Генрих как-то странно закашлялся — он едва сдерживался, чтобы не рассмеяться. Это было так смешно, что Эмили тоже ничего другого не оставалось, как улыбнуться и забыть обо всех обидах прошедшего вечера, которые подвигли ее на то, чтобы уйти из оперы до окончания спектакля.
— Мы все-таки необычная парочка, Биби, — со смехом констатировал Генрих и притянул ее к себе.
— О да, и еще какая! — всхлипывая и посмеиваясь, пробурчала она в ответ.
— Прости меня, — вдруг совсем другим тоном — у него мгновенно поменялось настроение — прошептал он в ее волосы. — Прости меня за то, что я тебя привез сюда. Прости, если я ошибся и причинил тебе боль. Меньше всего я хотел этого, и все же я не всегда могу защитить тебя. — Она медленно кивнула, и он добавил: — Мы не должны больше принимать все эти приглашения, если ты не хочешь.
Эмили помедлила. Предложение прозвучало очень заманчиво, и как же ей хотелось на него согласиться! Но разве она не видела, как разгораются у него глаза во время бесед за ужином и как его визитные карточки перекочевывают из его жилета в карманы собеседников?
— Но ведь это важно для тебя? И эти люди тебе нужны?
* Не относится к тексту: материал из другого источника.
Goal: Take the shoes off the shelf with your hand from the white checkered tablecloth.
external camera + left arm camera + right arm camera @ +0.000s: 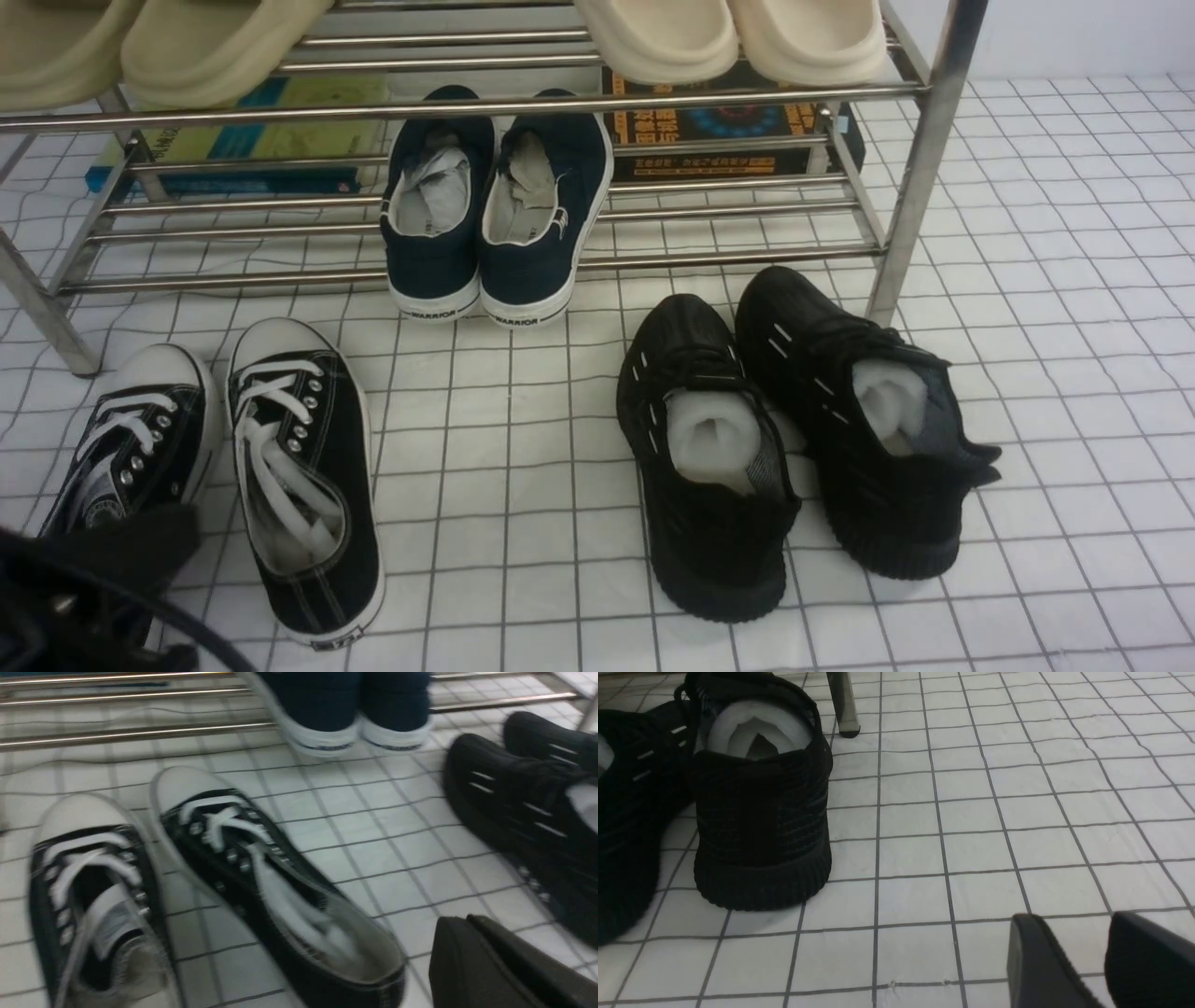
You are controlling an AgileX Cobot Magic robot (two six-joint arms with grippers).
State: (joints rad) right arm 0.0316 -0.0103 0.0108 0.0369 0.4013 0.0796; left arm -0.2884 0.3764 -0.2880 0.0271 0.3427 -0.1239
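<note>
Left wrist view shows the left pincer point(504, 966) clenched on nothing just beside the black lace-up shoes point(275, 891); it should spread its jaws before reaching a heel.

clear: bare white checkered tablecloth point(504, 439) between canvas shoes point(299, 476) and black knit sneakers point(709, 457) | blocked: shelf point(920, 177) bars (navy pair point(495, 215) underneath); right side open

Navy slip-ons point(495, 215), black knit sneakers point(794, 439), cream slippers point(738, 37), probably books point(252, 140).
</note>
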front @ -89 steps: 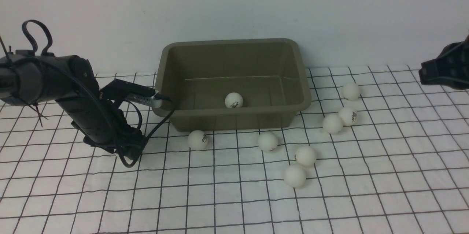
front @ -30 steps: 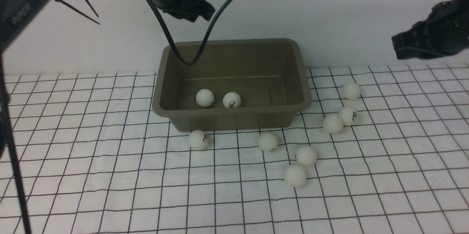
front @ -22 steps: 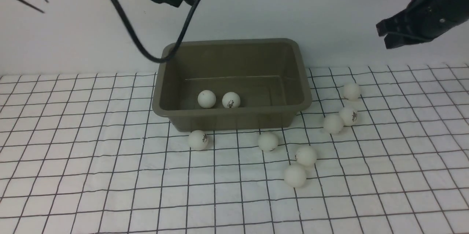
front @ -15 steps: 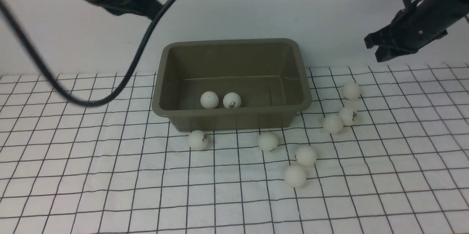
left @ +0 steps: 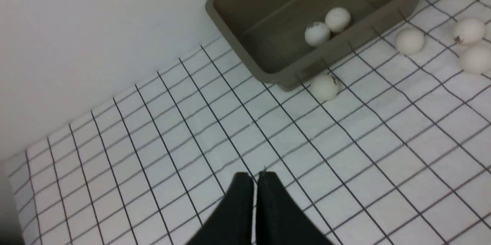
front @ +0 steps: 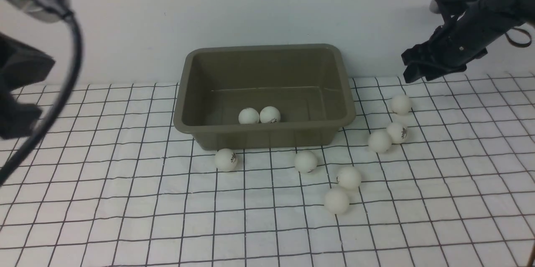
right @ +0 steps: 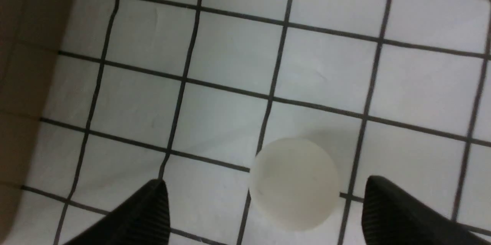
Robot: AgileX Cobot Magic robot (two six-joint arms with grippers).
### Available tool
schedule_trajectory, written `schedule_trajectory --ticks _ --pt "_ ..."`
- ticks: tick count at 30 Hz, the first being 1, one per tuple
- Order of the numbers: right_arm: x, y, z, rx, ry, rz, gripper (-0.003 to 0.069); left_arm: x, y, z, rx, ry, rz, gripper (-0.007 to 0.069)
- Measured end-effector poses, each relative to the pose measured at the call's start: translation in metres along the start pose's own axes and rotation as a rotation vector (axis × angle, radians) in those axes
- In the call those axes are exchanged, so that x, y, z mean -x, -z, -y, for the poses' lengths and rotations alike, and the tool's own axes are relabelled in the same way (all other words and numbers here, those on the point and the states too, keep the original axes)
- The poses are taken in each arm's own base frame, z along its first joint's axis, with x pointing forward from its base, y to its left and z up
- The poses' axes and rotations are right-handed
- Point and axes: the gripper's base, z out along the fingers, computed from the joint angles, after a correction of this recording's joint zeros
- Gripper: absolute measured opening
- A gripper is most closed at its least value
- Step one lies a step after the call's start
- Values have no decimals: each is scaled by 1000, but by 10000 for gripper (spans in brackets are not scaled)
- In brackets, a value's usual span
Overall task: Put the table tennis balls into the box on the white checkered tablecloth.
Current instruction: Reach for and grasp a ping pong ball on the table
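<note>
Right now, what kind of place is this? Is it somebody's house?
Probably a robot test bench, not a house: a checkered cloth against a bare wall, a box with loose balls around it, and a robot arm above.

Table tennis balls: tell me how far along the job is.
Done: two balls lie inside the box. In hand: nothing is held; the right gripper hangs open over a ball on the tablecloth beside the box, and the left gripper is shut and empty, off to the side. Left: seven balls on the tablecloth, that one included, have to go in.
</note>
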Motion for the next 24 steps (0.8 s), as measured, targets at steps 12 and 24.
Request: schedule_trajectory --ticks 12,24 --pt "-12 -41 3 -39 24 -54 597 -23 1 11 -39 33 50 -4" --pt "-13 -47 11 -113 20 -54 360 -52 -17 21 -62 37 -12 -4"
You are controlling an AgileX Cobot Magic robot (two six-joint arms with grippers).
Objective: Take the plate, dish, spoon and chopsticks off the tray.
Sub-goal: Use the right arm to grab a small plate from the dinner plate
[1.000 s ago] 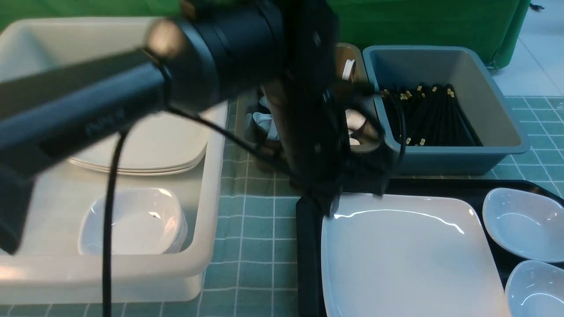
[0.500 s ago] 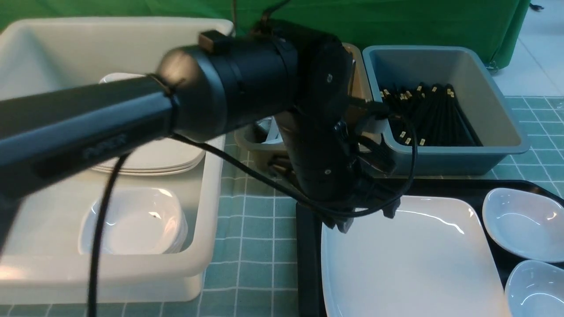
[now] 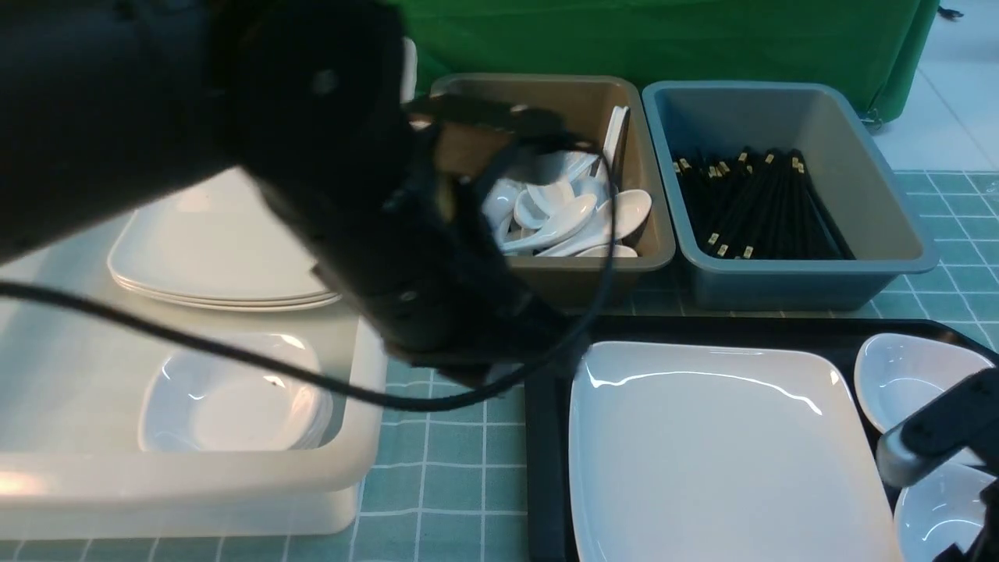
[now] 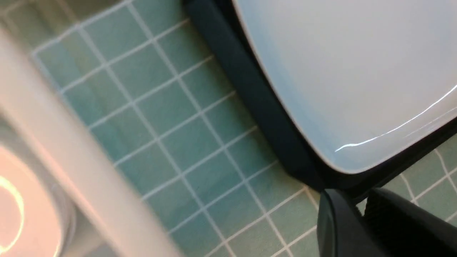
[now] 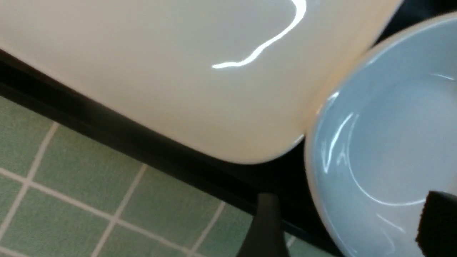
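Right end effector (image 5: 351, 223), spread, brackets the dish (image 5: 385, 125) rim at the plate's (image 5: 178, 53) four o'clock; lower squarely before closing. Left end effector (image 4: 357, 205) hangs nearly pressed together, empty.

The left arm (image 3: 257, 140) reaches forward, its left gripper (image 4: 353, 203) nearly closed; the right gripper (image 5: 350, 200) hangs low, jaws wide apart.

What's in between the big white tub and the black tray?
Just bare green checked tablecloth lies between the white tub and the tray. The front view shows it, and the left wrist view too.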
Генрих молчал. Чтобы понапрасну не волновать Эмили, он не рассказал ей о том, что его лишили гражданства из-за женитьбы на иностранке, как было сказано в официальном документе. Они оба больше не были гражданами этого города, в Гамбурге их только терпели. И чем больше у него было деловых контактов, чем теснее они становились, тем больше росли его шансы, что число его влиятельных партнеров умножится и они будут на его стороне, что бы ни произошло.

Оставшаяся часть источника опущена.